Open
Description
Since we launched the m1 runners on AWS we've known for a while that a maintenance plan on these would eventually be needed. This is a high level issue to organize work around maintaining these nodes. Ideally we can maintain them using GHA but there is also an option to maintain these using ansible as well (which is what they're originally provisioned with, code here).
Proposed maintenance plan 1 (preferred, maybe more long term)
Utilize github actions to do regular maintenance on these nodes and set up alerting through that as well that'll give us an idea when a node doesn't pass certain health checks.

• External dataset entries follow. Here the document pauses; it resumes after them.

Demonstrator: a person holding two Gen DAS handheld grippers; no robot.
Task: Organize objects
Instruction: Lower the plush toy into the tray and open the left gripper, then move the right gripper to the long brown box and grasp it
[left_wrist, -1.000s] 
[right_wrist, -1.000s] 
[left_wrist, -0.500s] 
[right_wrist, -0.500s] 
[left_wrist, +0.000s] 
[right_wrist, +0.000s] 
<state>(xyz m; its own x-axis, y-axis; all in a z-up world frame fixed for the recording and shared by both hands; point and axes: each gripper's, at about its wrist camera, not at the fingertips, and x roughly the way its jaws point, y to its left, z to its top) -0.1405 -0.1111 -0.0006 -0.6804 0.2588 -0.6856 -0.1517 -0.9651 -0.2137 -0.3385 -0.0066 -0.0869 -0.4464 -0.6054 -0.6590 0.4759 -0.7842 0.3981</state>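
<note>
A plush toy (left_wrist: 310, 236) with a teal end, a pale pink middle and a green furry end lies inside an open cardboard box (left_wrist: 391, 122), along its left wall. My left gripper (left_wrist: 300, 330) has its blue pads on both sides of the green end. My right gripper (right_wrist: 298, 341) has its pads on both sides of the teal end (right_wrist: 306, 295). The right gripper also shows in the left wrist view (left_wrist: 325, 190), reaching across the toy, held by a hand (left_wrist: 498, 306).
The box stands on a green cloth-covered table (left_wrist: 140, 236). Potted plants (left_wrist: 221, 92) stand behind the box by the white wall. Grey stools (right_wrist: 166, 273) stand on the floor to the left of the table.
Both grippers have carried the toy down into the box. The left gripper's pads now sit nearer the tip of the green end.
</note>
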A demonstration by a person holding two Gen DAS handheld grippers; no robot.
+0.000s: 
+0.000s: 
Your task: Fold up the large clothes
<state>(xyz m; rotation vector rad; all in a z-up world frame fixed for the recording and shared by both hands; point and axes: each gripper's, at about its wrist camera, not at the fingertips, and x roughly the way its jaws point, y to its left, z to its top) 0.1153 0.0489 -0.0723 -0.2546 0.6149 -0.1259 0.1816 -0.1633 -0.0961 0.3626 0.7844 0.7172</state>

Steps needed for this approach:
- Label all existing nodes with their name as a label (to utilize later in our GHA workflow)
- Create a workflow that does the following
- Generates a matrix using labels created above
- Iterates over that matrix doing clean up steps / health checks
- Integrate that workflow's signal into our alerting system on HUD
Advantages to approach 1
- Using GHA itself to do the maintenance ensures that no jobs are running on the machine when we attempt to run maintenance
- More transparency over what's going on since we can view the logs here
Proposed maintenance plan 2 (more immediate, but hacky)
Create a new ansible playbook to do the regular maintenance but in a more manual way.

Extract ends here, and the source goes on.